| Activity |
Give back, exactly as written, the lines of the listing from the top through the line holding "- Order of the", and nothing more. Exclude pictures.
Source material Block Start
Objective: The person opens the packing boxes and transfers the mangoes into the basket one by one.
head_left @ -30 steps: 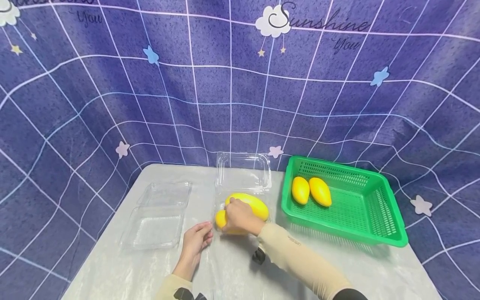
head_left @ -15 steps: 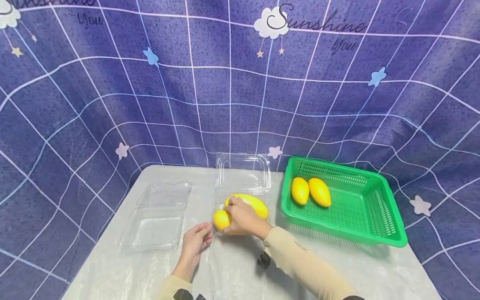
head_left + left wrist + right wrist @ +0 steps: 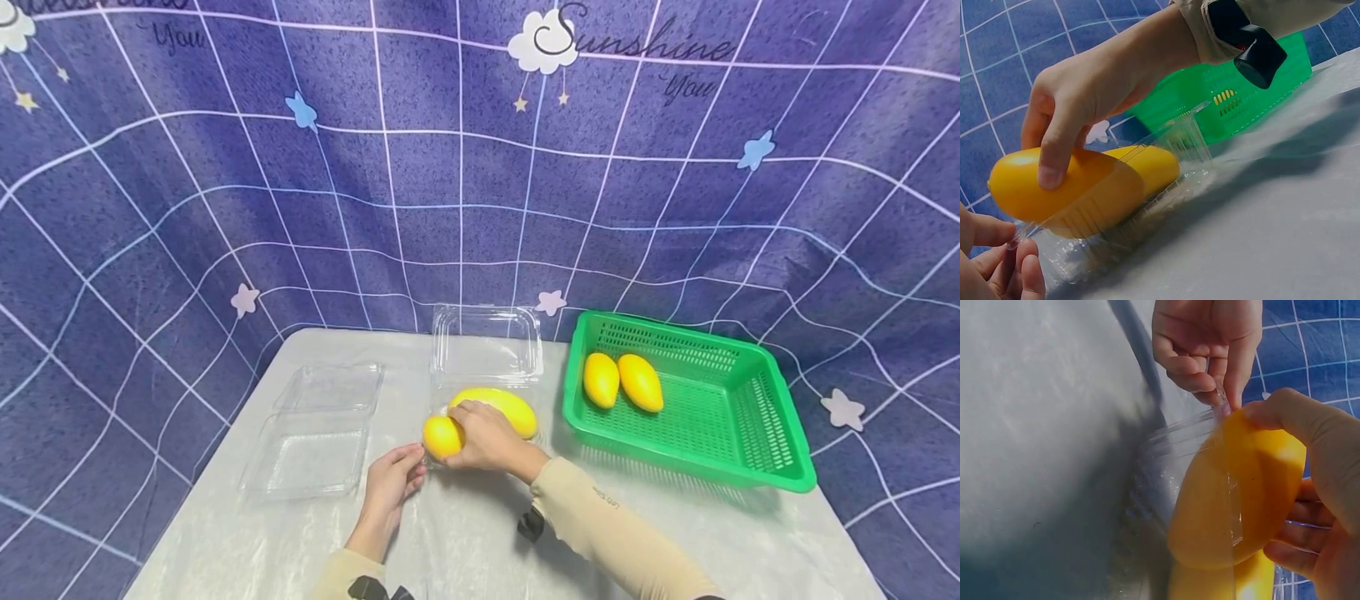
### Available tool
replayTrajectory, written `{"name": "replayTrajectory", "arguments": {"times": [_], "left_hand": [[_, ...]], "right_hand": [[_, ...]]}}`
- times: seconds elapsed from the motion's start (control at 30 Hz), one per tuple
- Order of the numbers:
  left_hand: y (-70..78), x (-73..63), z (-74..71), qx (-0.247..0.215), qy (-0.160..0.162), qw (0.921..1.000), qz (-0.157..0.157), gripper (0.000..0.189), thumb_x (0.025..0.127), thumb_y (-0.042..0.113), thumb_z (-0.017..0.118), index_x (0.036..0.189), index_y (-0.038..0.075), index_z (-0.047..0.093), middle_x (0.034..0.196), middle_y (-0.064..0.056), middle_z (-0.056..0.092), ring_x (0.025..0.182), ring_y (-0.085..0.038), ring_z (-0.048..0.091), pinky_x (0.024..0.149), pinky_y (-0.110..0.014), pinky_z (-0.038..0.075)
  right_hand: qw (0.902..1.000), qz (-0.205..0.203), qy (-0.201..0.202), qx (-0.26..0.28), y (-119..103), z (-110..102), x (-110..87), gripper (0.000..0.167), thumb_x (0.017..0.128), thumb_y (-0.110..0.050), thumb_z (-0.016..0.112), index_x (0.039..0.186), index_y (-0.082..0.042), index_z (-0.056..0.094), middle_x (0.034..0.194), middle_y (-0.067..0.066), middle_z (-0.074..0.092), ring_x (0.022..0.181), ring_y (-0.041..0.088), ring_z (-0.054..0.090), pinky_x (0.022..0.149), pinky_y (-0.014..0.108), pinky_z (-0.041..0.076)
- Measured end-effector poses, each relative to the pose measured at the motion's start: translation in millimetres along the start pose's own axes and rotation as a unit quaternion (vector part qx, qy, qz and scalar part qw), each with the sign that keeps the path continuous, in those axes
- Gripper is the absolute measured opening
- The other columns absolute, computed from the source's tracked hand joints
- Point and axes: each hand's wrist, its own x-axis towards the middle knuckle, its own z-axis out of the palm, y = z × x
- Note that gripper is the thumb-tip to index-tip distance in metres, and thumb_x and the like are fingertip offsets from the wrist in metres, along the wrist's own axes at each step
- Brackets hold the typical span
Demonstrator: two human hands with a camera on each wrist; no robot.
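Note:
My right hand (image 3: 486,435) grips a yellow mango (image 3: 441,437) from above, thumb on one side and fingers on the other. This mango sits partly inside the front half of a clear plastic clamshell box (image 3: 486,343), whose lid stands raised at the back. Behind it lies a second mango (image 3: 504,408) in the same half. At the box's left front corner, my left hand (image 3: 392,485) pinches the rim between thumb and fingers. In the left wrist view the held mango (image 3: 1016,182) tilts up, its near end above the clear wall.
Another clear clamshell box (image 3: 303,454) lies opened on the grey-covered table (image 3: 465,550) to the left. On the right stands a green plastic basket (image 3: 697,417) with two mangoes (image 3: 621,383) at its left end. A blue gridded curtain (image 3: 420,183) hangs behind.
The held mango has shifted slightly left with my right hand, and more of its end shows. My left hand stays at the box corner.

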Motion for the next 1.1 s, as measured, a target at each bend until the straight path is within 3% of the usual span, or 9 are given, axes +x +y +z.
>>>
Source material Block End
| Written response |
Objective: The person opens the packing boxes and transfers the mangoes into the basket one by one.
head_left @ -30 steps: 
head_left @ -15 steps: 
head_left + left wrist + right wrist @ +0 steps: 
### Available tool
replayTrajectory, written `{"name": "replayTrajectory", "arguments": {"times": [_], "left_hand": [[_, ...]], "right_hand": [[_, ...]]}}`
- times: seconds elapsed from the motion's start (control at 30 Hz), one per tuple
- Order of the numbers:

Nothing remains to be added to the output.